* _What to do_:
Once you reach the line that holds "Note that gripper" in the listing below, output it and every line after it through the line that holds "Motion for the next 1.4", word for word.
- - - - - - -
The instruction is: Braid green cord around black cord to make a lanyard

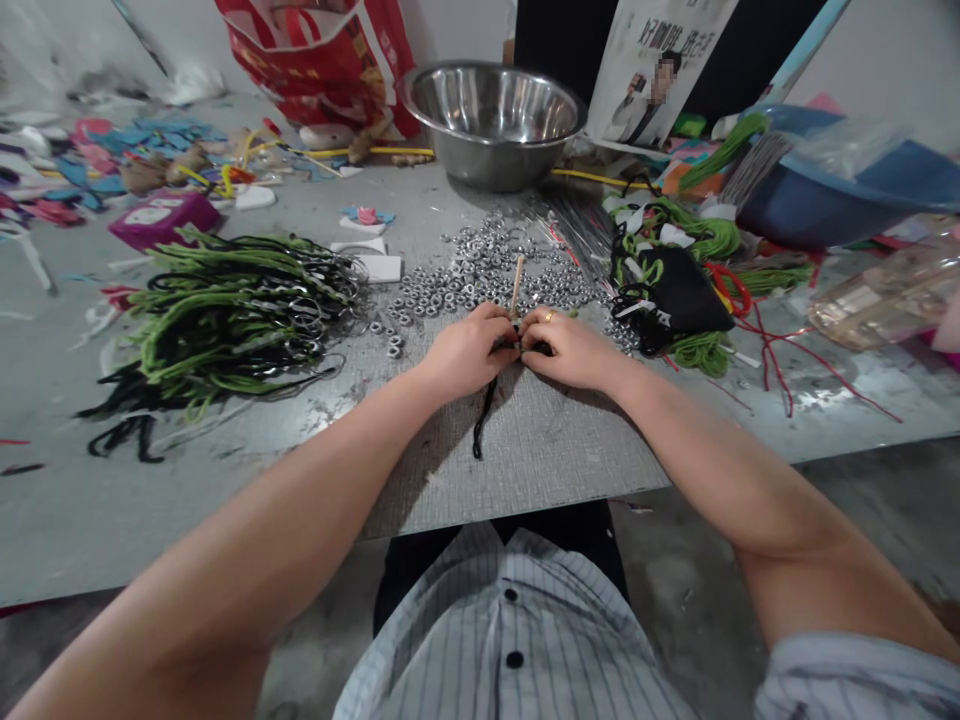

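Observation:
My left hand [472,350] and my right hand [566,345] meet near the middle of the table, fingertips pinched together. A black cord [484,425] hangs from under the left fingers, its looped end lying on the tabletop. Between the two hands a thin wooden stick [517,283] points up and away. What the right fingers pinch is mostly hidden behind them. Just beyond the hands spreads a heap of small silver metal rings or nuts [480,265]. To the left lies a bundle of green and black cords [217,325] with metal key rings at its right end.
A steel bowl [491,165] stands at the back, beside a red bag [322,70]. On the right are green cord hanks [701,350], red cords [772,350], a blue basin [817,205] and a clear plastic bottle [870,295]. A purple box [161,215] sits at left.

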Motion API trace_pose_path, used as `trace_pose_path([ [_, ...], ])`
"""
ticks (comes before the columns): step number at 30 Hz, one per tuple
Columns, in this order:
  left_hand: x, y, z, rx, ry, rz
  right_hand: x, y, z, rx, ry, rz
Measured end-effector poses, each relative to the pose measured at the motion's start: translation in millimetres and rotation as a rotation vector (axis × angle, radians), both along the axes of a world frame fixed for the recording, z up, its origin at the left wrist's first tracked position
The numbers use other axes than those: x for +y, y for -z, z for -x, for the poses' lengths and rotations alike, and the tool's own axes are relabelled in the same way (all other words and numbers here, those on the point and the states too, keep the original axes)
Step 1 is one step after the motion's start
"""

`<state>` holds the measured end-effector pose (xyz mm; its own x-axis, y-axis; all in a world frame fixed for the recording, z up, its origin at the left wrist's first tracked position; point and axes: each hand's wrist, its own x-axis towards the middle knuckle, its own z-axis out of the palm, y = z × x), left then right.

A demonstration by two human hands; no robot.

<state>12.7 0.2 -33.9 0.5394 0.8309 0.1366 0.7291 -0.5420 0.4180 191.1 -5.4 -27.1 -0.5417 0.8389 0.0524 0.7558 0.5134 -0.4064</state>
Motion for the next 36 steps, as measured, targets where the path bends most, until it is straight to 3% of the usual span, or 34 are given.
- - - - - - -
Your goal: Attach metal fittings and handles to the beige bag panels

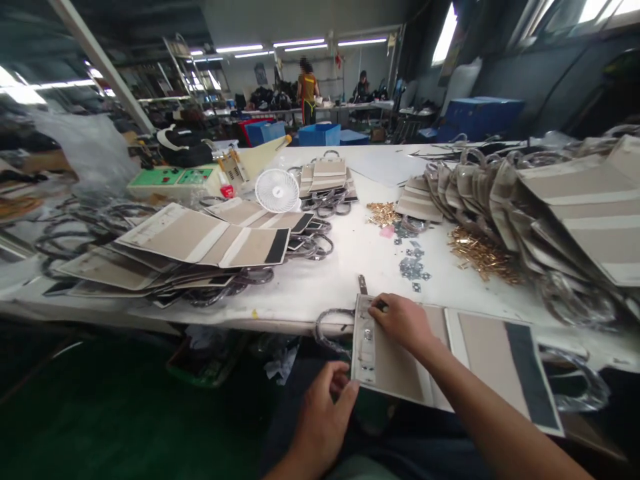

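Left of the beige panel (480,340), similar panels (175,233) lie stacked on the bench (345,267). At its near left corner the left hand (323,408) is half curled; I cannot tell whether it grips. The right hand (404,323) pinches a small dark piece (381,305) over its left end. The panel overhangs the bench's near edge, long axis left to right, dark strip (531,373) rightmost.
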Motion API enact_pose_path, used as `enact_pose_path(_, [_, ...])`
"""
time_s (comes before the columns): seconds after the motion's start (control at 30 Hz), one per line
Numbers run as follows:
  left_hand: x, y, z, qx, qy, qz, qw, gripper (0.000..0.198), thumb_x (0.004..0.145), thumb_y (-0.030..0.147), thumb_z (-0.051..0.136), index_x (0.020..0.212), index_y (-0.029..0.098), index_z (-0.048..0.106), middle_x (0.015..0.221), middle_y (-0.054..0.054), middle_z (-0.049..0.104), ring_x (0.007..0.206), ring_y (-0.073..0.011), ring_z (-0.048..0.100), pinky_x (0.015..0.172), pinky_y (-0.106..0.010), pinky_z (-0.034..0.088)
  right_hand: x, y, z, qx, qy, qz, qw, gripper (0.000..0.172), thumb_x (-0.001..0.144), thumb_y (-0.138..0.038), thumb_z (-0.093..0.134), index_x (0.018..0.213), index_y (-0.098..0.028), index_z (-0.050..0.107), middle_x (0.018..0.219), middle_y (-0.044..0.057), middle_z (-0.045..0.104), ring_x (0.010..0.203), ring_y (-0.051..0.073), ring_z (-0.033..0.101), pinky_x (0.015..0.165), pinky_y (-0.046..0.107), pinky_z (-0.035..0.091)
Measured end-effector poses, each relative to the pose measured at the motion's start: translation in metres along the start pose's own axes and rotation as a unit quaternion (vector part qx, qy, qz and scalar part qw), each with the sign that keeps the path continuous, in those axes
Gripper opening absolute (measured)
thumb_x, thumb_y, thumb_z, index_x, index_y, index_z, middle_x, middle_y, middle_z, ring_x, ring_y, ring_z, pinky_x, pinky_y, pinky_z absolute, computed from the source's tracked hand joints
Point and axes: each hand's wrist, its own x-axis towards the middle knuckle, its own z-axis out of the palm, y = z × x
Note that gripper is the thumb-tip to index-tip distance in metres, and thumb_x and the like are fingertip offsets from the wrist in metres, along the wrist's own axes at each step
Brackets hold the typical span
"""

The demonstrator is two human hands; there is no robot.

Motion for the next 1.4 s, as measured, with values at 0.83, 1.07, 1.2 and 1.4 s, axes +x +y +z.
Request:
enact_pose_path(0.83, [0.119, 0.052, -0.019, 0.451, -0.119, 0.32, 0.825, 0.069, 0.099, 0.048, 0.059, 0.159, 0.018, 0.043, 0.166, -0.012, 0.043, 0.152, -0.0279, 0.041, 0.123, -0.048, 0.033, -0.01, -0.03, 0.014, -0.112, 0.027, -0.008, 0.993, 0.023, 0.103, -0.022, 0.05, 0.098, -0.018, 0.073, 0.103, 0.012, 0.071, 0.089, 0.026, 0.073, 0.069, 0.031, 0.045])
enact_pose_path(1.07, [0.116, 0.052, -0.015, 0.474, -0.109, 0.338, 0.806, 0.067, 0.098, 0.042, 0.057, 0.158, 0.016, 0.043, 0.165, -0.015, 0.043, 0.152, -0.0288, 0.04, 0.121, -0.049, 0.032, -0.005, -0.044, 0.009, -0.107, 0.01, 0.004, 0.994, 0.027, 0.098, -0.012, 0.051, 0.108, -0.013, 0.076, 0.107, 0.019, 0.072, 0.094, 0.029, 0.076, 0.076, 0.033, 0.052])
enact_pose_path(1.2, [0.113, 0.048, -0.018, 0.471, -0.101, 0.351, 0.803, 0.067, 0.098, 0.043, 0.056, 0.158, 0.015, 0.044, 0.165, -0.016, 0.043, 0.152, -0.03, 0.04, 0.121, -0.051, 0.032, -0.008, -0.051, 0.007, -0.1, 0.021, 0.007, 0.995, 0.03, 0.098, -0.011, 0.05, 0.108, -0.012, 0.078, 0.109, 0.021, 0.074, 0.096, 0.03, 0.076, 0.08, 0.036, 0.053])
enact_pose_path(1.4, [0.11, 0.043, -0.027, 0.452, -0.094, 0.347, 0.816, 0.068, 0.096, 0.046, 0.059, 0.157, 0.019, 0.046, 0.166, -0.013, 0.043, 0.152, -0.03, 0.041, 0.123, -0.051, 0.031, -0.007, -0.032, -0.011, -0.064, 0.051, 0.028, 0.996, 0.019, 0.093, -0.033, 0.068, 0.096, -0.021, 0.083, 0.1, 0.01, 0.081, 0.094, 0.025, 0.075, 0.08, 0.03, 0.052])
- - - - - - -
* _Solution_:
Note that gripper is the thumb-tip to index-tip distance in metres, and thumb_x and the like are fingertip offsets from the wrist in metres, along the wrist's own axes at each step
Brackets hold the typical span
"""

The demonstrator is two human hands; there is no robot.

Motion for the next 1.4 s, as measured, with values at 0.83, 1.07, 1.2 and 1.4 s, axes +x +y +z.

Nothing more is required for this exercise.